Over 20 percent of UK workers earn less that the nation’s living wage, a KPMG report reveals. Meanwhile, as inequality rises and austerity prevails, over 90,000 children are homeless, new research suggests.
Published on Monday to coincide with ‘Living Wage Week’, KPMG’s research indicates younger workers, females and part-time staff are the most likely to earn a salary that falls beneath the living wage.
Considered to be the fundamental threshold of pay necessary for a basic but reasonable standard of living, the living wage for 2014 was £8.80 per hour in London and £7.65 in other regions of Britain. Revised living wage rates were announced by London Mayor Boris Johnson on Monday, with the basic benchmark rising to £9.15 for Londoners and £7.85 for workers in other parts of the country.
The new London Living Wage is this! Just announced by Boris! @MayorofLondon#LivingWageWeek@LivingWageUK@CitizensUKpic.twitter.com/jLD5qccMeG
— Sugru (@sugru) November 3, 2014
The report, published by global accounting and consultancy firm KPMG, highlights that low levels of pay remain rife in Britain, despite the nation’s economic recovery. The current proportion of UK workers earning less than the living wage is now 22 percent, up one percentage point on the previous year.
This amounts to an additional 147,000 people – bringing the total number of Britons forced to survive on earnings deemed less than sufficient to 5.28 million.
Despite the nation’s current phase of economic recovery, inequality is rising. Since the financial crisis, the number of billionaires in Britain has doubled. The UK is the only G7 country where inequality has grown since the start of the 21st century, according to a report by Credit Suisse earlier this month.

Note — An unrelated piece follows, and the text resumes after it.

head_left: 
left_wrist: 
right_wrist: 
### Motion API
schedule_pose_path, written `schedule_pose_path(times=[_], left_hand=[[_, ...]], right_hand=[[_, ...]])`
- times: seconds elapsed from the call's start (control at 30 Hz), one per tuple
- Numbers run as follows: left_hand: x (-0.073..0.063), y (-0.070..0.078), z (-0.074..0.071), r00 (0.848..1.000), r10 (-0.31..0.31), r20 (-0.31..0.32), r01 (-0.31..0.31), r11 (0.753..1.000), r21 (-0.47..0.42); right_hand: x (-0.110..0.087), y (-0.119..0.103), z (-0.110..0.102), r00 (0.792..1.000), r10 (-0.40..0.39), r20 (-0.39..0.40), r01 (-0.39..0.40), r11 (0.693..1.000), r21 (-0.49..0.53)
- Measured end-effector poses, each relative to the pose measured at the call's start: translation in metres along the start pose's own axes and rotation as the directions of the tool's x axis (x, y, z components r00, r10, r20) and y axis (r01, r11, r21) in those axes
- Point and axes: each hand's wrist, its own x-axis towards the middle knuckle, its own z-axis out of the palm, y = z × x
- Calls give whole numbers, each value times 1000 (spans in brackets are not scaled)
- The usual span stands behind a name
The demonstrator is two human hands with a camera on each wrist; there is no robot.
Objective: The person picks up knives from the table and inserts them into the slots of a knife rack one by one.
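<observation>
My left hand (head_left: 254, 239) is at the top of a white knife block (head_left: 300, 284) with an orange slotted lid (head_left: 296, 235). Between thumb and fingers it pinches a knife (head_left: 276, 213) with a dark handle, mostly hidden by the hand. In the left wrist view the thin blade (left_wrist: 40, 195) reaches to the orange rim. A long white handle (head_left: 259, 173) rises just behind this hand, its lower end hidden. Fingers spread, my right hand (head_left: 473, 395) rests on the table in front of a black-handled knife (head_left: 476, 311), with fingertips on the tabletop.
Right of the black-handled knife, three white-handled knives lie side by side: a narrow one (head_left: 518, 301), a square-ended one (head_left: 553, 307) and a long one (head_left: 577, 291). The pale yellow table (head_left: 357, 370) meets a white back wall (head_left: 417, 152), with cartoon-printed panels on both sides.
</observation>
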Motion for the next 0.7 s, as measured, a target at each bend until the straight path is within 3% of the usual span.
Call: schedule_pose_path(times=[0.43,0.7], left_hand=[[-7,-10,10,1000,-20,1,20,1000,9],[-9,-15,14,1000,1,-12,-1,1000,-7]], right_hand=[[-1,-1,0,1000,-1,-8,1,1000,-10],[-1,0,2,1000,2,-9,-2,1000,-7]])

Meanwhile, more than one and a half million British pensioners are “floundering” on low incomes and consigned to poverty, a recent report by elderly care charity Age UK suggests.

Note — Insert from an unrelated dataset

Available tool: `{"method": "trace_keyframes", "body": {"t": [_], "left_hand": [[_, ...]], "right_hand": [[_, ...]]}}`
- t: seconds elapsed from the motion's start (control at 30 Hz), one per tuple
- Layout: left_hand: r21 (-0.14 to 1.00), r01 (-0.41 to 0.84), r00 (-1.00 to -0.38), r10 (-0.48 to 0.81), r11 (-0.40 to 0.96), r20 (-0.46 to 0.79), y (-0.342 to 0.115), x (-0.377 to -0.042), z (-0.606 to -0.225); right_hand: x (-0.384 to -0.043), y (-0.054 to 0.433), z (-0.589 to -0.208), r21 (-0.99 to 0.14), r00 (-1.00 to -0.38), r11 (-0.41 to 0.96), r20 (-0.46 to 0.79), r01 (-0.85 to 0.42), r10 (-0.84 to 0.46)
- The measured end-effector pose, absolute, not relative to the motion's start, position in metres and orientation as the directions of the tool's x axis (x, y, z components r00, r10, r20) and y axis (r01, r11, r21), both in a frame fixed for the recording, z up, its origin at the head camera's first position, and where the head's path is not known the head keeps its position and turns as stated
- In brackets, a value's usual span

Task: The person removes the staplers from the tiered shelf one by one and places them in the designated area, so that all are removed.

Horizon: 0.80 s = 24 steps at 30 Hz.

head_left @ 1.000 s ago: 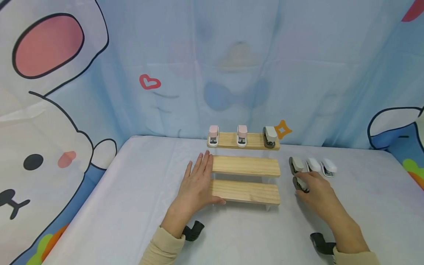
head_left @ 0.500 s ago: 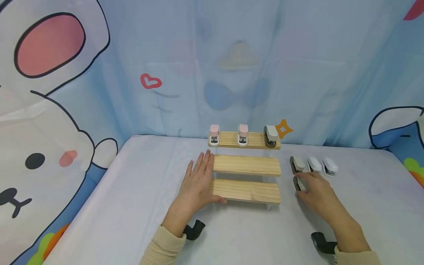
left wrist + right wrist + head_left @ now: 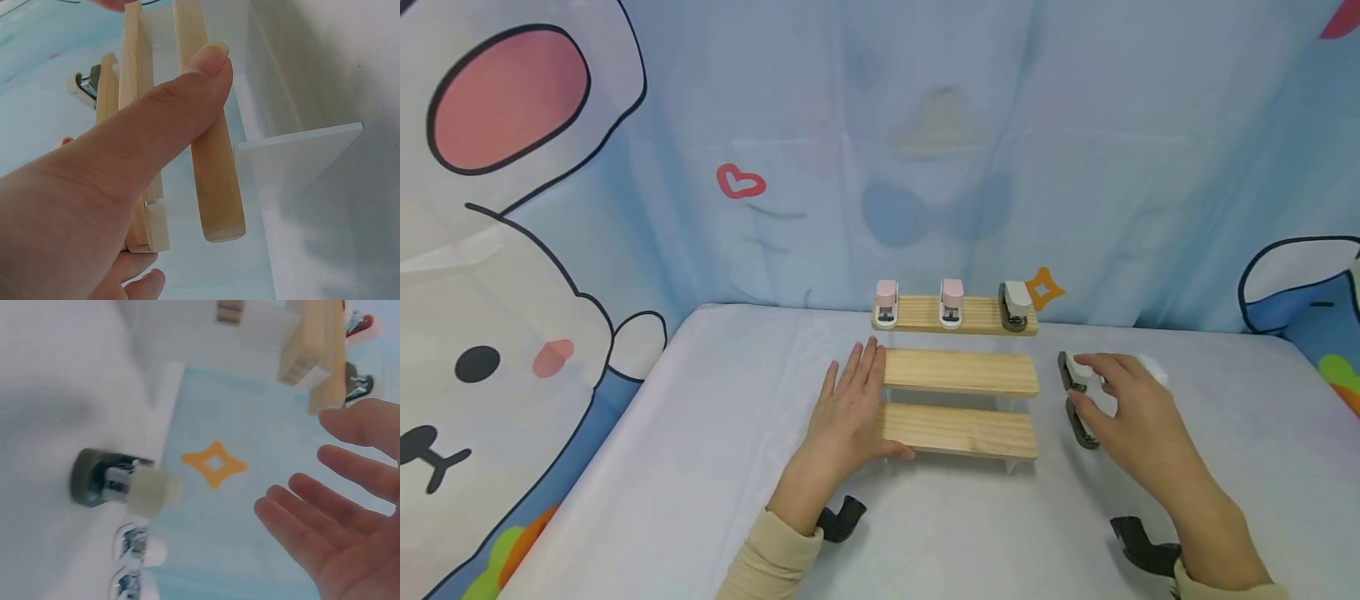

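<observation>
My left hand (image 3: 842, 417) rests along the left end of a wooden tiered stand, fingers straight, thumb on the front of the lowest board (image 3: 958, 429). In the left wrist view my thumb (image 3: 206, 69) presses that board. My right hand (image 3: 1138, 417) hovers over the staplers at the right, fingers apart, holding nothing. A dark grey and cream stapler (image 3: 1073, 373) lies near its fingertips, and another dark grey stapler (image 3: 1082, 429) lies just in front of it. White staplers behind are mostly hidden by the hand; in the right wrist view two white staplers (image 3: 140, 545) show.
The stand's top board (image 3: 917, 312) bears two pink-and-white staplers (image 3: 951, 302) and one dark grey and cream stapler (image 3: 1015, 304). The middle board (image 3: 962, 371) lies below it. A printed blue curtain (image 3: 805, 242) hangs behind the white-covered table (image 3: 715, 467).
My right hand has lifted away from the front dark grey stapler and moved slightly right and back, its fingers spreading. That stapler stays on the table. The left hand keeps its place.
</observation>
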<state>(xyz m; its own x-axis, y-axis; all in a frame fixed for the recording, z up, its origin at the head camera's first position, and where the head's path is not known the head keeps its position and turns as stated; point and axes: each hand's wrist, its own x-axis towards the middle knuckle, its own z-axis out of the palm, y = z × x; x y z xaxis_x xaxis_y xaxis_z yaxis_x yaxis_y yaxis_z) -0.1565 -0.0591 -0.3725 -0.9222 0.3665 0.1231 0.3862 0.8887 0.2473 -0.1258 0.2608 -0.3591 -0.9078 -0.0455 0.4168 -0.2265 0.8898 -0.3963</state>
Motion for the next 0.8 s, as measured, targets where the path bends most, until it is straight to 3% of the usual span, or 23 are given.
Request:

Amid rising inequality, critics warn the welfare state is being dismantled on the current coalition’s watch. New analysis published on Monday by UK charity Shelter reveals over 90,000 children in England, Scotland and Wales are living in temporary accommodation.
Labour will push for living wage in medium and big companies, and tax breaks for small ones. At least that was the chatter at #classconf.

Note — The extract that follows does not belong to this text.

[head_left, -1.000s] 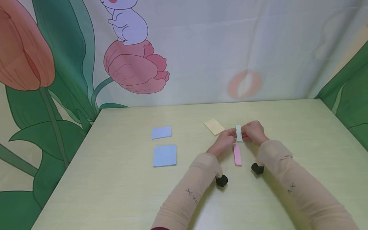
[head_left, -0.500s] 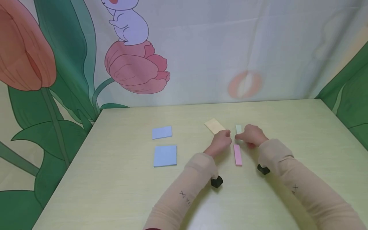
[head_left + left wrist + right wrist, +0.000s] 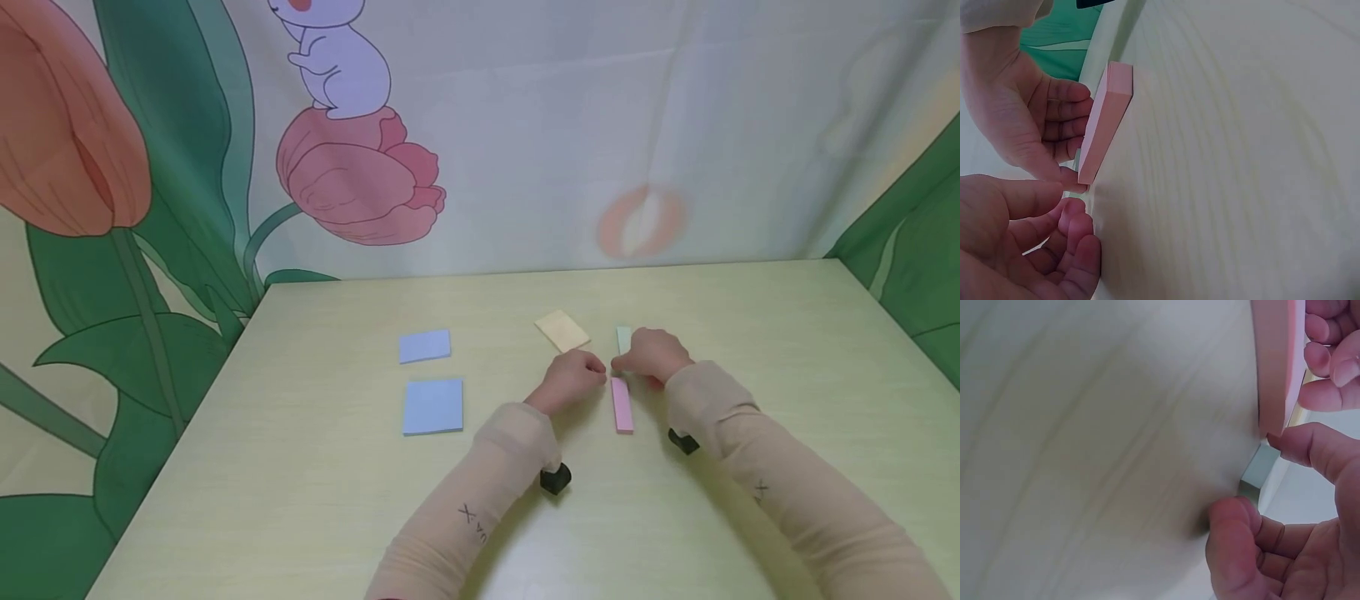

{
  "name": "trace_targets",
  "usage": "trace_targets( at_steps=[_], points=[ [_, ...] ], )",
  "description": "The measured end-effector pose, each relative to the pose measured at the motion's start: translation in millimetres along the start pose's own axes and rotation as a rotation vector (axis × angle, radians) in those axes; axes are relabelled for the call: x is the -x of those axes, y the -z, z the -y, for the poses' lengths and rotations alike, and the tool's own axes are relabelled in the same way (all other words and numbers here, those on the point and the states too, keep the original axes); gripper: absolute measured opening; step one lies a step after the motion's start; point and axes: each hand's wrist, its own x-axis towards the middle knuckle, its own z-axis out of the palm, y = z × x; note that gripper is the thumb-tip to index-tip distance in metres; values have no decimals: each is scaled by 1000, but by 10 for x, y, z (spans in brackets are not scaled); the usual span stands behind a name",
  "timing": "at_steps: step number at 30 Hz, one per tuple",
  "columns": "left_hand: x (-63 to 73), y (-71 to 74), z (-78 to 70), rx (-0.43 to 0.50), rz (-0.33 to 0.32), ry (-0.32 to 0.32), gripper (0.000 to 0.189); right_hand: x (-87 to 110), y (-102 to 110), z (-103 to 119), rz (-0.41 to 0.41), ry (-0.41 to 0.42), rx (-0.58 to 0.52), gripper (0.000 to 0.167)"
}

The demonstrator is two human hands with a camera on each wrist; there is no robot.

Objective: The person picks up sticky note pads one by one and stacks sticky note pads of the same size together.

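Observation:
A narrow pale green sticky note pad lies behind a pink sticky note pad. My right hand partly covers the green pad. In the right wrist view, thumb and fingers pinch the green pad from two sides, the thumb tip close to the pink pad's end. My left hand is just left of the two pads, its fingers loosely curled. Nothing shows in its grasp in the left wrist view, where the pink pad stands beyond its fingertips.
A cream sticky note pad lies turned at an angle behind my left hand. Farther left are a periwinkle pad and a square blue pad. A printed curtain hangs along the back edge of the pale wooden table.
My left hand has drawn away from the green pad, left and toward me. My right hand has shifted over that pad's near end, covering more of it. The pads have hardly moved.

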Motion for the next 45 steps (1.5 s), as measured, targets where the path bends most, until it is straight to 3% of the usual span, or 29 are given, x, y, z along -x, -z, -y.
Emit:
trace_targets(
  at_steps=[6,10,20,33,45],
  points=[
    [-26,-25,38,-79,-14,-81,17,35,10,42,3,21,10,32],
    [-54,-64,58,-94,-38,-99,15,31,2,48,-5,24,21,32],
    [-21,-78,-10,-140,-57,-16,10,-4,-23,41,3,-26,-35,31],
    [-28,-100,19,-161,-63,-37,9,33,-66,44,-105,-5,-19,33],
    [-33,-108,19,-147,-54,-24,10,178,15,50,-98,-27,-40,34]
  ],
)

— Phil BC (@philbc3) November 2, 2013
The charity’s chief executive, Campbell Robb, said the “heart-breaking” statistics indicate three children in each school across the nation are currently homeless.
While ministers claim they have attempted to tackle homelessness in Britain with increased spending, Shelter’s calculations suggest there are 13,919 more children living in temporary accommodation than in 2011.
Britain’s mushrooming underclass, as it has been termed by some commentators, spans the young, the old, the disabled, the sick, and countless workers forced to live on poverty-level wages.
Over 1,000 firms representing approximately 60,000 staff members are committed to the living wage and have pledged to adopt it. While this signals a degree of progress for many low-earning workers in Britain, the Trade Union Congress (TUC) has called for more employers to adhere to the basic pay benchmark.
The TUC’s general secretary, Francis O’Grady, warns low levels of pay are “blighting the lives of millions of families” across the nation. O’Grady says drastic levels of wage inequality are “adding to the deficit because it means more spent on tax credits and less collected in tax.”
“We have the wrong kind of recovery with the wrong kind of jobs – we need to create far more living wage jobs, with decent hours and permanent contracts.”
O’Grady’s perspective was echoed by Alan Milburn, the coalition’s social mobility tsar. Milburn called upon the government and employers to adopt policy changes that would ensure Britain becomes a living wage nation.
While Milburn acknowledged the recent rise in living wage companies, he said “far more needs to be done to help millions of people move from low pay to living pay.”
Labour has promised tax rebates to firms that sign up as living wage employers if it gains power in the May 2015 general election, while the Green Party is demanding a £10-per-hour national minimum wage.
The Centre for Labour and Social Service’s (Class) annual conference, held on Saturday, focused on challenging inequalities in power and wealth. A diverse spectrum of activists, academics, and trade union representatives spoke at the event.
On the question of austerity, one elderly person asked a young female speaker whether pensioners and Britain’s youth could “stand together as Generations united?”
Another commentator speaking at the event warned “five more years of David Cameron would mean the end of the NHS and the likes of Serco running our schools."